# Problem
All of the data below must be reproduced word for word, but without its images.

+--

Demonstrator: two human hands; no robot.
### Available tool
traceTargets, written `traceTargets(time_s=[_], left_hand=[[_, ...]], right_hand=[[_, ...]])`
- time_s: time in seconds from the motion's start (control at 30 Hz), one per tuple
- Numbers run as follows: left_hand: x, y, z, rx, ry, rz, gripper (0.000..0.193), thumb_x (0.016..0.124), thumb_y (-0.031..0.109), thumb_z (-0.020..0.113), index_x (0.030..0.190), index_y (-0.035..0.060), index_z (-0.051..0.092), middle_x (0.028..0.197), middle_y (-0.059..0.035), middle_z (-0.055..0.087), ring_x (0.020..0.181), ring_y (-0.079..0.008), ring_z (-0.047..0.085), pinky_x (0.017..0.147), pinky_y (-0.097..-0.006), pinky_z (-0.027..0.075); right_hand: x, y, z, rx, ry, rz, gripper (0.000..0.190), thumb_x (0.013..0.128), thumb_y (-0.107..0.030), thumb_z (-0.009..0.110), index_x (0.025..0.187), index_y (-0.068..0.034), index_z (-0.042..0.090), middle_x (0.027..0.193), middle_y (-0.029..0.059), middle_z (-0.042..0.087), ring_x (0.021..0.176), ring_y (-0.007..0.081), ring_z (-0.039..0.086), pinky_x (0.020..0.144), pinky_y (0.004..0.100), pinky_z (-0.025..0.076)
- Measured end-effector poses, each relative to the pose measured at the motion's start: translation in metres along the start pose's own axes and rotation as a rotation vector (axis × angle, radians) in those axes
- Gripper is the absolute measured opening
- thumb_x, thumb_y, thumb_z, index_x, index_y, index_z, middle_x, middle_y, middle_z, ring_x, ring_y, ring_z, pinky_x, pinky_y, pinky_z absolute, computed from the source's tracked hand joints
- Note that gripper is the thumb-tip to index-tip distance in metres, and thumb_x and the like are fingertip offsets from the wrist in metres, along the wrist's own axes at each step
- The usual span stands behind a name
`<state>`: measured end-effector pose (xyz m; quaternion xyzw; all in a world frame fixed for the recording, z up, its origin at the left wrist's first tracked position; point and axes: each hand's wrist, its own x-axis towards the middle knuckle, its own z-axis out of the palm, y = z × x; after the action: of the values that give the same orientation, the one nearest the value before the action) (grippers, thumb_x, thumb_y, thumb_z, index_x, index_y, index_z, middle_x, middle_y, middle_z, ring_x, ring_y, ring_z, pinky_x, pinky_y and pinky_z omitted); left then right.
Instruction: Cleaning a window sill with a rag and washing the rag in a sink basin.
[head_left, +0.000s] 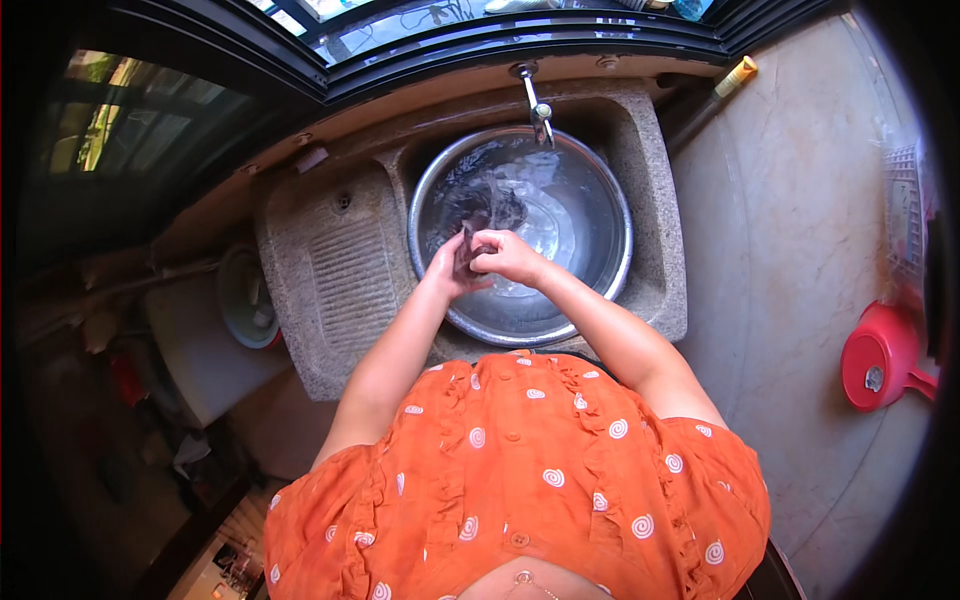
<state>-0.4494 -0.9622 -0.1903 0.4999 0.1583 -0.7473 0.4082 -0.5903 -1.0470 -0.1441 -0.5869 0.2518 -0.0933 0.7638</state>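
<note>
A large round metal basin (592, 277) holding water sits in the right bowl of a stone laundry sink (664, 247). Over the basin's left part, my left hand (452, 271) and my right hand (508, 257) grip a dark, wet, thin cloth (466, 244) between them. Part of the dark fabric hangs or floats in the water beyond my fingers. A metal faucet (541, 112) juts over the basin's far rim. Whether water runs from it is hard to tell.
Left of the basin is the sink's ribbed washboard (352, 277). A pink plastic dipper (877, 356) and a plastic basket (904, 210) stand at the right. A yellow-ended handle (739, 75) leans behind the sink. Another basin (247, 300) sits far left.
</note>
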Motion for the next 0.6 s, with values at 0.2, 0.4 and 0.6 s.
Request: traceTargets(time_s=[0.2, 0.4, 0.6], left_hand=[[0.000, 0.003, 0.026, -0.226, -0.146, 0.179, 0.032, 0.089, 0.022, 0.043, 0.111, 0.0039, 0.058, 0.105, -0.0111, 0.064, 0.093, -0.0242, 0.062, 0.081, -0.0384, 0.050], [-0.019, 0.007, 0.037, -0.241, -0.428, 0.063, 0.032, 0.086, 0.022, 0.046, 0.110, 0.0048, 0.059, 0.103, -0.0099, 0.064, 0.094, -0.0241, 0.062, 0.086, -0.0391, 0.049], [-0.037, 0.004, 0.033, -0.117, -0.345, 0.247, 0.066, 0.080, 0.053, 0.061, 0.130, 0.0139, 0.043, 0.125, -0.0102, 0.053, 0.106, -0.0269, 0.057, 0.091, -0.0463, 0.046]], right_hand=[[0.017, 0.023, -0.027, 0.403, 0.657, -0.052, 0.017, 0.081, -0.017, 0.063, 0.091, -0.005, 0.058, 0.084, 0.0061, 0.061, 0.076, 0.0150, 0.058, 0.074, 0.0295, 0.047], [0.022, 0.000, -0.014, 1.210, 0.202, 0.175, 0.029, 0.084, -0.035, 0.065, 0.090, -0.008, 0.057, 0.086, 0.0081, 0.062, 0.082, 0.0216, 0.063, 0.079, 0.0349, 0.051], [0.041, -0.006, -0.003, 0.439, 0.487, -0.099, 0.018, 0.071, -0.002, 0.067, 0.080, -0.007, 0.052, 0.080, 0.0038, 0.056, 0.074, 0.0101, 0.054, 0.063, 0.0264, 0.046]])
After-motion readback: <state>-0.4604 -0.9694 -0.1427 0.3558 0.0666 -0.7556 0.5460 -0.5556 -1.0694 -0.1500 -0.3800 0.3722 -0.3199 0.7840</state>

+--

# Answer below
Demonstrator: two human hands; no robot.
### Available tool
traceTargets, written `traceTargets(time_s=[_], left_hand=[[_, ...]], right_hand=[[_, ...]])`
- time_s: time in seconds from the motion's start (control at 30 Hz), one per tuple
- Numbers run as follows: left_hand: x, y, z, rx, ry, rz, gripper (0.000..0.193), thumb_x (0.016..0.124), thumb_y (-0.031..0.109), thumb_z (-0.020..0.113), index_x (0.030..0.190), index_y (-0.035..0.060), index_z (-0.051..0.092), middle_x (0.028..0.197), middle_y (-0.059..0.035), middle_z (-0.055..0.087), ring_x (0.020..0.181), ring_y (-0.079..0.008), ring_z (-0.047..0.085), pinky_x (0.017..0.147), pinky_y (-0.097..-0.006), pinky_z (-0.027..0.075); right_hand: x, y, z, rx, ry, rz, gripper (0.000..0.190), thumb_x (0.013..0.128), thumb_y (-0.107..0.030), thumb_z (-0.009..0.110), index_x (0.025..0.187), index_y (-0.068..0.034), index_z (-0.042..0.090), middle_x (0.027..0.193), middle_y (-0.029..0.059), middle_z (-0.042..0.087), ring_x (0.021..0.176), ring_y (-0.007..0.081), ring_z (-0.039..0.086), pinky_x (0.020..0.144), pinky_y (0.004..0.100), pinky_z (-0.025..0.076)
- Measured end-effector poses, each relative to the pose measured at the motion's start: translation in metres along the start pose's own axes and rotation as a rotation vector (axis × angle, radians) in those axes
- Gripper is the absolute measured opening
- thumb_x, thumb_y, thumb_z, index_x, index_y, index_z, middle_x, middle_y, middle_z, ring_x, ring_y, ring_z, pinky_x, pinky_y, pinky_z absolute, computed from the source's tracked hand joints
- Note that gripper is the thumb-tip to index-tip distance in metres, and thumb_x and the like are fingertip offsets from the wrist in metres, along the wrist's own axes at each step
- The usual span stands behind a name
`<state>`: measured end-effector pose (xyz m; quaternion xyzw; all in a world frame fixed for the recording, z up, its origin at the left wrist's first tracked position; point and axes: each hand's wrist, its own x-axis towards the middle knuckle, its own z-axis out of the palm, y = z × x; after the action: of the values that give the same orientation, the one nearest the value before the action) (grippers, thumb_x, thumb_y, thumb_z, index_x, index_y, index_z, middle_x, middle_y, middle_z, ring_x, ring_y, ring_z, pinky_x, pinky_y and pinky_z omitted); left then right.
Instruction: Cleaning a window sill with a rag and washing the rag in a sink basin.
[head_left, +0.000s] 
<state>-0.4494 -0.9622 -0.1903 0.4999 0.1583 -0.7473 0.4082 -0.5903 -1.0470 -0.1441 -0.5869 0.2518 -0.0933 0.7638</state>
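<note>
A large round metal basin (592, 277) holding water sits in the right bowl of a stone laundry sink (664, 247). Over the basin's left part, my left hand (452, 271) and my right hand (508, 257) grip a dark, wet, thin cloth (466, 244) between them. Part of the dark fabric hangs or floats in the water beyond my fingers. A metal faucet (541, 112) juts over the basin's far rim. Whether water runs from it is hard to tell.
Left of the basin is the sink's ribbed washboard (352, 277). A pink plastic dipper (877, 356) and a plastic basket (904, 210) stand at the right. A yellow-ended handle (739, 75) leans behind the sink. Another basin (247, 300) sits far left.
</note>
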Motion for the next 0.6 s, with values at 0.2, 0.4 and 0.6 s.
Request: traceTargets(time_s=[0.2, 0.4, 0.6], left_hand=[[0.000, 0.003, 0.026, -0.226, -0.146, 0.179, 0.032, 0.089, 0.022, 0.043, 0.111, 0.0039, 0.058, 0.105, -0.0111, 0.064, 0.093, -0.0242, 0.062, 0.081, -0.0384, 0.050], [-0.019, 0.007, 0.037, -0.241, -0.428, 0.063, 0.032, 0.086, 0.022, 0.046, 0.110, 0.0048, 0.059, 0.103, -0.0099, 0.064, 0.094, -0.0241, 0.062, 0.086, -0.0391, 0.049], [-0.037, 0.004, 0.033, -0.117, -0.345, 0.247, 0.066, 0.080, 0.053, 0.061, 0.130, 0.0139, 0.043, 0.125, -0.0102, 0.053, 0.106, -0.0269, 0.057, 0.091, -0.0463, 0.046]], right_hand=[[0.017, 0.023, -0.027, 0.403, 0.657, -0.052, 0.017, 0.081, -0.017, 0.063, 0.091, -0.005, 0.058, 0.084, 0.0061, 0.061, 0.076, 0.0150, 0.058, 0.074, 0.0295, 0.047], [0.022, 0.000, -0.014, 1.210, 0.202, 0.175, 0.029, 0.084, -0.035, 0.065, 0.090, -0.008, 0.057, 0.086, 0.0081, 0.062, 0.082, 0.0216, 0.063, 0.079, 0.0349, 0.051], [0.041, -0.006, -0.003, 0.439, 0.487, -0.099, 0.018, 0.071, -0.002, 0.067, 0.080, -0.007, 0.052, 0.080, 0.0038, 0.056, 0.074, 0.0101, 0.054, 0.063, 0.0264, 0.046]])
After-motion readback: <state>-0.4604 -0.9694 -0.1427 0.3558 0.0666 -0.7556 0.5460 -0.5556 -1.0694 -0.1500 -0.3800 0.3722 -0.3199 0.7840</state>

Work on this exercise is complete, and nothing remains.